The Confusion Matrix

The Confusion Matrix

Photo by @honeyyanibel on Unsplash

Artificial Intelligence (AI) has been framed as the solution to some of mankind’s most complex problems on earth. From recommendation engines, to digital assistance, to self-driving cars, etc., it’s to adopt the misconception that AI systems are blameless which in reality is very far from the truth.

When a company decides to adopt AI into their workflow, more often than not, it is an action taken in hopes of driving business value. However, knowledge that AI algorithms are not void of errors is one of the first steps towards generating that value. The next step is understanding what errors your Machine Learning algorithm is making as this presents an opportunity to further improve the algorithm and create a model that drives business value with minimal errors – ideally less than a human would make in the same scenario.

Whenever Data Scientists or Machine Learning practitioners wish to evaluate the effectiveness of their model, they turn to evaluation metrics. There are many common evaluation metrics such as log loss, area under the curve (AUC), and mean squared error- although businesses may decide to design their own metrics which align with their business problem and KPI’s. A popular performance measurement for classification tasks is the Confusion Matrix.

What is the Confusion Matrix?

A confusion matrix is a performance measurement tool, often used for machine learning classification tasks where the output of the model could be 2 or more classes (i.e. binary classification and multiclass classification). The confusion matrix is especially useful when measuring recall, precision, specificity, accuracy, and the AUC of a classification model.

To conceptualize the confusion matrix better, it’s best to grasp the intuitions of its use for a binary classification problem. Without any annotations, the confusion matrix would look as follows:

NoteIgnore the colours for now and also be aware that various sources structure the confusion matrix differently. For instance, some sources may have that the rows of the confusion matrix will determine the predicted values, and the columns are the actual values.

Example Use Case

Some may argue that there is no value in using machine learning to predict whether an image displays a dog or a cat. Nevertheless, it makes one heck of an example and we will be using it today.

We’ve spent hours doing feature engineering and have finally fitted our model on our dataset to learn how to distinguish between a dog and a cat. We then used our validation data as a proxy of unseen data to evaluate how well our algorithm has learned to spot the difference between cats and dogs. Once we have our predictions, we build a confusion matrix…

actual prediction

By summing the rows, the first thing we realize is that there are 50 cat images and 50 dog images. However, of the 50 cat images, our algorithm only correctly predicted 15 cat images to be of cats and the other 35 to be dogs. On the other hand, the algorithm predicted only 10 of the 50 dog images to be dogs, meaning it got a whopping 40 images wrong. A visual way to identify the correct prediction made by our algorithm is to look at the diagonal columns [starting from the top left corner] – this is the reason the diagonal boxes in the previous images were shaded different colors.

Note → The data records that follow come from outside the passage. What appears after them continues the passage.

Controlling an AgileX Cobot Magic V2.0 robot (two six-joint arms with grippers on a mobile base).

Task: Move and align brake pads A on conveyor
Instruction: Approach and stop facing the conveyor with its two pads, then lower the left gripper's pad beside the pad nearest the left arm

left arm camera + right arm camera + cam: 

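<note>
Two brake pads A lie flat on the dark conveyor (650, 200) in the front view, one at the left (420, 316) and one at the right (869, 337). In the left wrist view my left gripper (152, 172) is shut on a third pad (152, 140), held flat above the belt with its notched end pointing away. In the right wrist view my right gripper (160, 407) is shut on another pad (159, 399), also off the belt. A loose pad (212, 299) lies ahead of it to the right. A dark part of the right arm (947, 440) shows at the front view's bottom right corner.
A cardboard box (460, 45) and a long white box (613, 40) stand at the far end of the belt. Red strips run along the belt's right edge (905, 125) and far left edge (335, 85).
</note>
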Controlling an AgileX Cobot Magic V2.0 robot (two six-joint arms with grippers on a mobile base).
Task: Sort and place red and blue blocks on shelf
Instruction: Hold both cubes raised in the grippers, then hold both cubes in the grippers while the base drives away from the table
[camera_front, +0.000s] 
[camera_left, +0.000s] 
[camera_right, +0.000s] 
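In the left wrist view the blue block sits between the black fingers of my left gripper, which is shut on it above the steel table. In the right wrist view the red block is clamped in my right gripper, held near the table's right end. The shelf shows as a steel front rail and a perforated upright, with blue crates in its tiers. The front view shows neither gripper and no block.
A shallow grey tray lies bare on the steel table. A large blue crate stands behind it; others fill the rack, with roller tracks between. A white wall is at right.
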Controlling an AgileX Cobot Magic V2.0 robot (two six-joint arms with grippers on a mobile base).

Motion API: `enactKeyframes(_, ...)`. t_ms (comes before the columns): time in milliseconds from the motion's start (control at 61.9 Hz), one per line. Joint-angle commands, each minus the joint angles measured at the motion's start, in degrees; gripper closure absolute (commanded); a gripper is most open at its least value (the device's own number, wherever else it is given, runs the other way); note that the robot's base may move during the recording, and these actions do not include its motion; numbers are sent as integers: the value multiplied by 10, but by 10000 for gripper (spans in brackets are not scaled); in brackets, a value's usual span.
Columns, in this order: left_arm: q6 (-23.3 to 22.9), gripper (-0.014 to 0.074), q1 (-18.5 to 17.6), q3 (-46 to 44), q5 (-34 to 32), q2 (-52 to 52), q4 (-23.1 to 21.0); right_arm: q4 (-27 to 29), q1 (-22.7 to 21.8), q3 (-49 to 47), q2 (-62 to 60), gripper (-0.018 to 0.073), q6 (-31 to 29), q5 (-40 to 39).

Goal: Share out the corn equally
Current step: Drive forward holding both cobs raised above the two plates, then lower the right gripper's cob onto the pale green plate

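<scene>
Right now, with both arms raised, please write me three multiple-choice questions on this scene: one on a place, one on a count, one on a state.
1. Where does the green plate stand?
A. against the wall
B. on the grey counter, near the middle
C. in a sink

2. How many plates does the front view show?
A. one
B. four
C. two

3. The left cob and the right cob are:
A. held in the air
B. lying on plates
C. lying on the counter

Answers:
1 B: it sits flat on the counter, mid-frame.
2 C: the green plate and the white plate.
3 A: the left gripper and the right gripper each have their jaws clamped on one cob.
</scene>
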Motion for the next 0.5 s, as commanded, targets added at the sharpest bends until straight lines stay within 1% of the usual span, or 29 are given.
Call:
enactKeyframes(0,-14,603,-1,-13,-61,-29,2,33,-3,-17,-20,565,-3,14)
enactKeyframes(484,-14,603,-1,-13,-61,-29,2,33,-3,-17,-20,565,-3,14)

It’s pretty clear to see that our model is performing quite badly, but as a Data Scientists, describing a model as “quite bad” is not objective. We need a way to quantify our results.

Interpreting The Confusion Matrix

To grasp how we interpret the confusion matrix, there is some terminology that you must first become acquainted with.

  • True Positives (TP): The model predicted positive and the actual label is positive
  • True Negative (TN): The model predicted negative and the actual label is negative
  • False Positive (FP): The model predicted positive and the actual label was negative
  • False Negative (FN): The model predicted  negative and the actual label was positive

Visually, these terms could be presented as follows:

actual prediction

We can also refer to False Positives as Type I errors and False Negatives as Type II errors.


When we talk of accuracy, we are referring to how close the measured value (what we are predicting) is to the known values. To calculate the accuracy of a model from our confusion matrix we would sum the correct answers (TP + TN) and divide it by the total number of instances (TP + TN + FP + FN).


The accuracy of our cat and dog classifier would be 25%.


Precision, also known as positive predictive value, informs us of the amount of actual positive labels from all of the labels our classifier has labelled as positive.


The precision of our cat and dog classifier [given cat is positive and dog is negative class]> would be 27%.


Recall, also known as sensitivity or the true positive rate (TPR), informs us of the number of positive labels that our classifier correctly labelled as positive.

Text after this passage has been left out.